Bitcoin Fraud | Two New Cases Circulating the Media

Bitcoin fraud

Bitcoin fraud

New cases of Bitcoin fraud are back circulating the media. Back in May, the NYPD warned the public about Bitcoin scams, but that hasn’t stopped incidences of fraud from occurring. In the news this week, we have learned of two new Bitcoin fraud cases: one involves a Pennsylvania resident, and the other, interestingly enough, involves Queen Elizabeth II. Well, kind of.

Here’s everything we know.

Bitcoin Fraud: The Most Recent Cases

The first case of Bitcoin fraud dates back to July of last year, but it’s just now making its rounds in the media. According to sources, the US Commodity Futures Trading Commission, otherwise known as the CFTC, has charged a man in Pennsylvania for a $7 million Bitcoin fraud. The CFTC’s press release stated the following:

“The complaint alleges that bitcoin was never delivered to the customers and customer funds were not safeguarded as promised. This case is brought in connection with the CFTC Division of Enforcement Virtual Currencies Task Force.”

The second case of Bitcoin fraud occurred this month. According to Forbes, the most recent instance involved fraudsters posing as Queen Elizabeth II. As far as Bitcoin fraud goes, this one takes the cake for creativity. The fraudsters reportedly posed as the Queen, physically sending letters allegedly to be from Buckingham Palace to recipients, asking for a Bitcoin donation to fund a quick Brexit.
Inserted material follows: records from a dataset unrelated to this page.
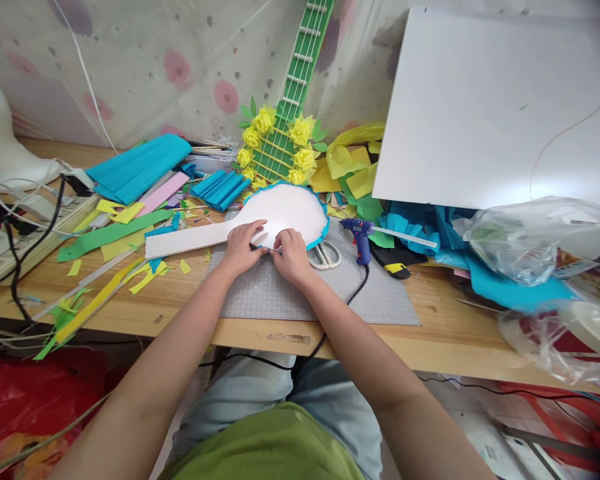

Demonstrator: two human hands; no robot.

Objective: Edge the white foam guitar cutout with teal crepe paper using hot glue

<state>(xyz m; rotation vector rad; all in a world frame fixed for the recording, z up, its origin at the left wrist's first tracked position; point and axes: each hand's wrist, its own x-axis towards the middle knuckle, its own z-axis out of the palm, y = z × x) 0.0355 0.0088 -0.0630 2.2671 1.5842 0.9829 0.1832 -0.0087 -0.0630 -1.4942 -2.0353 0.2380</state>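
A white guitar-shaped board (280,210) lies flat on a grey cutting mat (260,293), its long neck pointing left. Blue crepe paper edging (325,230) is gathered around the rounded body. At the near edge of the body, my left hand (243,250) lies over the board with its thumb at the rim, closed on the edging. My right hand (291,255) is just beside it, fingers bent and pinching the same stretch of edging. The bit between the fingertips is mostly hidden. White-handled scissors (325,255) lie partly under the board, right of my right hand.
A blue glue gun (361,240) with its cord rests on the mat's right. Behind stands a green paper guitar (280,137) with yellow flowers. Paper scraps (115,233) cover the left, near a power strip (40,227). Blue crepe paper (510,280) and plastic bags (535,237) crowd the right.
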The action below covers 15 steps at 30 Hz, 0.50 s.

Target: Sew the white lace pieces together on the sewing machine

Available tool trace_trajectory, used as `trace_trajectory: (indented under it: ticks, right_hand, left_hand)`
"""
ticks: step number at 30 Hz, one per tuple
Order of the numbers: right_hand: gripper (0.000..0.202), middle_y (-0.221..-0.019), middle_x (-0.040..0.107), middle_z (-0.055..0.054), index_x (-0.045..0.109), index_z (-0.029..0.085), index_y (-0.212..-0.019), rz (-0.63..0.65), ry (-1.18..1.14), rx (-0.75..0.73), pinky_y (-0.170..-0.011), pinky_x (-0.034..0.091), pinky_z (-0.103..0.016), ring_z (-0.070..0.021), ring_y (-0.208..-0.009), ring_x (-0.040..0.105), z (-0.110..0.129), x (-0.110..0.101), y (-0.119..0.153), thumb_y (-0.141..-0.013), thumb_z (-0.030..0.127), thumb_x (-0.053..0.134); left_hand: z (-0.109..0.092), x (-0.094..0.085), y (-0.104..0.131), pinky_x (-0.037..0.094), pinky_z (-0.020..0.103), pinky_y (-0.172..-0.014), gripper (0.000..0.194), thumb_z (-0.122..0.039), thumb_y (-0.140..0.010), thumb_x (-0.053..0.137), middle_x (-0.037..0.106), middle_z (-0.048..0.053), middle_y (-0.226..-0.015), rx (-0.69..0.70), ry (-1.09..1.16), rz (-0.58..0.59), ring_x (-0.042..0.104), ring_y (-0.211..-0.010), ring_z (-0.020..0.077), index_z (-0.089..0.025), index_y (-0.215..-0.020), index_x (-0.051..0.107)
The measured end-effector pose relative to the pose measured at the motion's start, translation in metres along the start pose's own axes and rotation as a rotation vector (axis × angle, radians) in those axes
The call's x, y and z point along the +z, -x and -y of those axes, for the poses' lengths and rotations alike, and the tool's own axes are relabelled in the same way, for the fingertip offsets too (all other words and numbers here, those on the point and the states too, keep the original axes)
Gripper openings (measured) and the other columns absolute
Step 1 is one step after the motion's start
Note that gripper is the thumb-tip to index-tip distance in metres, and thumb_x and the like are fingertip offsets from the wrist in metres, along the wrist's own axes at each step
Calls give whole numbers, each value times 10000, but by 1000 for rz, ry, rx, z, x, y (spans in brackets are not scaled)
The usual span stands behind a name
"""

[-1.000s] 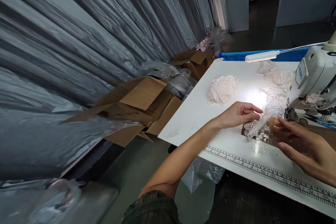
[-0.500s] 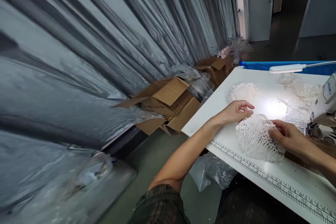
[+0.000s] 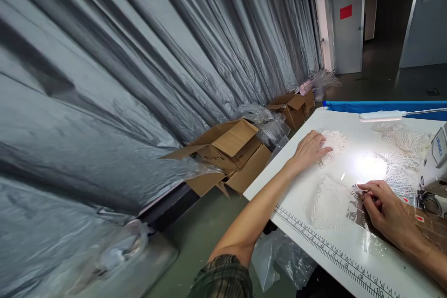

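A white lace piece [image 3: 328,202] lies flat on the white table [image 3: 352,242], in front of me. At its right edge is my right hand [image 3: 386,209], fingers curled and pinched together on the lace border. My left hand [image 3: 309,151] reaches farther off, over a second lace piece [image 3: 335,144]. Its fingers are bent and rest on that piece's left side, with the thumb apart. Beyond my right hand lie several more lace pieces [image 3: 401,149] in a loose heap. The sewing machine head [image 3: 435,158] stands to the right of my right hand.
A lamp [image 3: 382,116] throws a bright spot on the table. A ruler strip [image 3: 324,251] follows the near edge. Brown tape [image 3: 429,226] covers the surface by the machine. Open cardboard boxes [image 3: 230,149] and plastic bags [image 3: 282,253] are beside and below the table.
The near lace piece has come down from between both hands onto the table. My left hand has moved away to the far lace piece. My right hand stays at the near piece's edge.
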State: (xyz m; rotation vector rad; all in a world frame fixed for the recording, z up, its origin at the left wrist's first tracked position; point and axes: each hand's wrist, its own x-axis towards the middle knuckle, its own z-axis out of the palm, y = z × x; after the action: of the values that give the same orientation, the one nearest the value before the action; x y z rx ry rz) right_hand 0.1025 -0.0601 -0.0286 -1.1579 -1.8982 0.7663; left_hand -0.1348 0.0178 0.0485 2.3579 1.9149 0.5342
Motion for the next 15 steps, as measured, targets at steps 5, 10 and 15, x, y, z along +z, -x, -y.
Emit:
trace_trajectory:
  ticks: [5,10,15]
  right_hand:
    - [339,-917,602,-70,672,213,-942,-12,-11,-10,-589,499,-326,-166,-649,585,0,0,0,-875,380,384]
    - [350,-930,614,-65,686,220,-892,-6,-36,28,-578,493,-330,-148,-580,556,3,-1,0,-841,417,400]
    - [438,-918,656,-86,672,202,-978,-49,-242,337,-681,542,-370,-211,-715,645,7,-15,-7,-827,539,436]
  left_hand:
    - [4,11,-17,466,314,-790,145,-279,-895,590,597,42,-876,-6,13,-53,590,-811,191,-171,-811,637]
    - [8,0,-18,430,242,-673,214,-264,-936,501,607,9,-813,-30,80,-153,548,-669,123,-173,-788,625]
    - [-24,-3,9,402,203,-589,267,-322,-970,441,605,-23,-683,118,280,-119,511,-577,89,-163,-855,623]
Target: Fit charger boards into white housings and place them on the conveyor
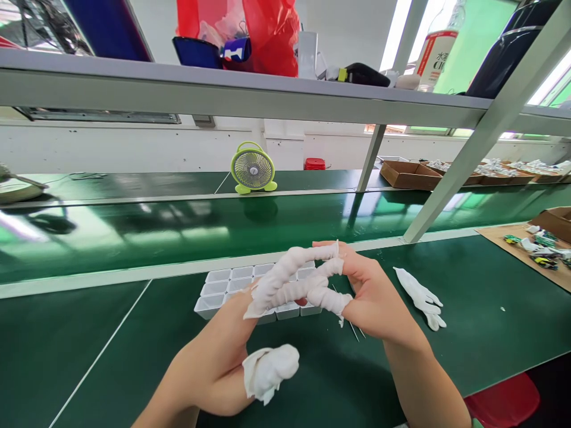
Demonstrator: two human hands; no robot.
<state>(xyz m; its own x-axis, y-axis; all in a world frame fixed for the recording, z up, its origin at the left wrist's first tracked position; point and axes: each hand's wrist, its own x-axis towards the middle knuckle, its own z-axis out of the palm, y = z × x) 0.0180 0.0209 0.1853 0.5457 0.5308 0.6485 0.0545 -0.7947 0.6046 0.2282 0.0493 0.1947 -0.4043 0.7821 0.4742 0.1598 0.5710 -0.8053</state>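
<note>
My left hand point(223, 351) reaches in from the lower left with white cloth-like finger cots on its thumb and fingers. Its fingers are stretched out and the thumb stands apart from them. My right hand point(370, 291), also in white finger cots, meets it from the right. The right thumb and fingers close around the covered fingertips of the left hand; exact contact is hard to make out where the white overlaps. Behind the hands sits a white compartment tray point(214, 289), partly hidden. Thin metal tweezers point(354, 333) lie on the table below my right hand.
A white glove point(419, 297) lies to the right on the green table point(111, 368). Farther right, a cardboard sheet bears small green parts point(544, 241). A green fan point(253, 169) and cardboard boxes point(410, 174) stand beyond the belt. An overhead shelf point(250, 95) spans the view.
</note>
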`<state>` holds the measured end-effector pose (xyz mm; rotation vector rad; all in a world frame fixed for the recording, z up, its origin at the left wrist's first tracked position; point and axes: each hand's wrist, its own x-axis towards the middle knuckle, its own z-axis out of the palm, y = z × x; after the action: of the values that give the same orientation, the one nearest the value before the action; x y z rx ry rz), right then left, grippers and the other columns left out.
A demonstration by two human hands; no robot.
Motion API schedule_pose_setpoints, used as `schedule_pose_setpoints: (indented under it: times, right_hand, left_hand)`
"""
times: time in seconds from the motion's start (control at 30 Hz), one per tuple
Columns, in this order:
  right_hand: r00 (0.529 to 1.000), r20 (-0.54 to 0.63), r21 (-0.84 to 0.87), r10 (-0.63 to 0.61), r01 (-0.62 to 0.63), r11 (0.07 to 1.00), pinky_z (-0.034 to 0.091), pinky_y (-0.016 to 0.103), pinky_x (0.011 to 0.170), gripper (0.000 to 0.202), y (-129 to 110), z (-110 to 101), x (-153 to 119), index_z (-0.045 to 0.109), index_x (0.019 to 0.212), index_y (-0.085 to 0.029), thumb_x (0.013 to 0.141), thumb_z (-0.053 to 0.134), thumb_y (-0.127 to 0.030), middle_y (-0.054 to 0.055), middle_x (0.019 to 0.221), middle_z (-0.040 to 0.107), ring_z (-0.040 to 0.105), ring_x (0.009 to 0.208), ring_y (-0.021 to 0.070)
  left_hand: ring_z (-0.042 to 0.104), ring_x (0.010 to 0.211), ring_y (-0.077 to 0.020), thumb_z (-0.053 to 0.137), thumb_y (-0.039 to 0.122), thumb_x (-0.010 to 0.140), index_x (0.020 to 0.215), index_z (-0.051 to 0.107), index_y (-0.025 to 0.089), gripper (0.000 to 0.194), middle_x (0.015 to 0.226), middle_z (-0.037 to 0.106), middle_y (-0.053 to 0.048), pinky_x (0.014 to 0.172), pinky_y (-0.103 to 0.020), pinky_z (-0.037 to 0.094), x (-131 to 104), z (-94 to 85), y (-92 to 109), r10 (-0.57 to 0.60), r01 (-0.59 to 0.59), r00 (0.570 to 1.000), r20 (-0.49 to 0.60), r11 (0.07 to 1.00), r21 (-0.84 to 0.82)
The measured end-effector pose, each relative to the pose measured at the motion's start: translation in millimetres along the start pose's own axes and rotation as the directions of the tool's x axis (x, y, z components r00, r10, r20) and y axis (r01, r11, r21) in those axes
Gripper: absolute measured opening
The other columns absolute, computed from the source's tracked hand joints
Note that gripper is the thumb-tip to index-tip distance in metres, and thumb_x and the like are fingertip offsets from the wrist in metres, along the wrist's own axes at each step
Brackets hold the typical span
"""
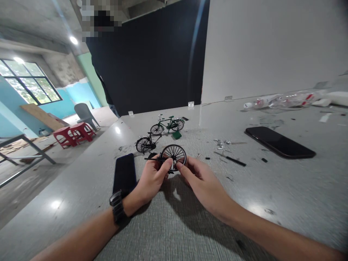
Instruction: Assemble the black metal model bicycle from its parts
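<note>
A small black spoked wheel of a model bicycle is held up between my two hands over the table. My left hand is closed on it from the left, thumb against the spokes, with a thin dark rod and other black parts by the fingers. From the right, my right hand grips the wheel's lower rim between thumb and fingers. Just behind stands a partly built black model bicycle, showing one wheel. Farther back a green model bicycle stands upright, a small green block in front of it.
A dark phone lies by my left wrist, another phone at the right. Silver small parts and a thin black tool lie right of my hands. Clear plastic bottles rest at the back right. A black panel borders the table's far edge.
</note>
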<state>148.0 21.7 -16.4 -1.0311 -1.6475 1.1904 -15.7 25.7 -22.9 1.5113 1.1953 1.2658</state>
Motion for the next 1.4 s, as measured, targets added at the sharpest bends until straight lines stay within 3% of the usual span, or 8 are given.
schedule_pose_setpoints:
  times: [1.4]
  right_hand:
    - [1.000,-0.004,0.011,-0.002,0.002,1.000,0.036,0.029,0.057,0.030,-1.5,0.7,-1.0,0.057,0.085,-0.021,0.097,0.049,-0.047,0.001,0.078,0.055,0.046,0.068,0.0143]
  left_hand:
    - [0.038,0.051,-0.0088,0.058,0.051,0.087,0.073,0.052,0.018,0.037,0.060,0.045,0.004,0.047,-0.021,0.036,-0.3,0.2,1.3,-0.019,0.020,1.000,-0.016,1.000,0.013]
ITPro spoke with Paul Ridden, CEO of a United Kingdom-based technology company, who said he received the letter, sharing it on LinkedIn. “I think it’s an attempt to be different,” he explained. “In a corporate world, one of the things we’re always trying to protect against is these social engineering attacks and I guess coming in on paper, it’s perhaps trying to come through a door that’s not protected… As a tech firm ourselves, we’re reasonably aware of what’s going on—so, nobody’s going to be sending any Bitcoin off to them.”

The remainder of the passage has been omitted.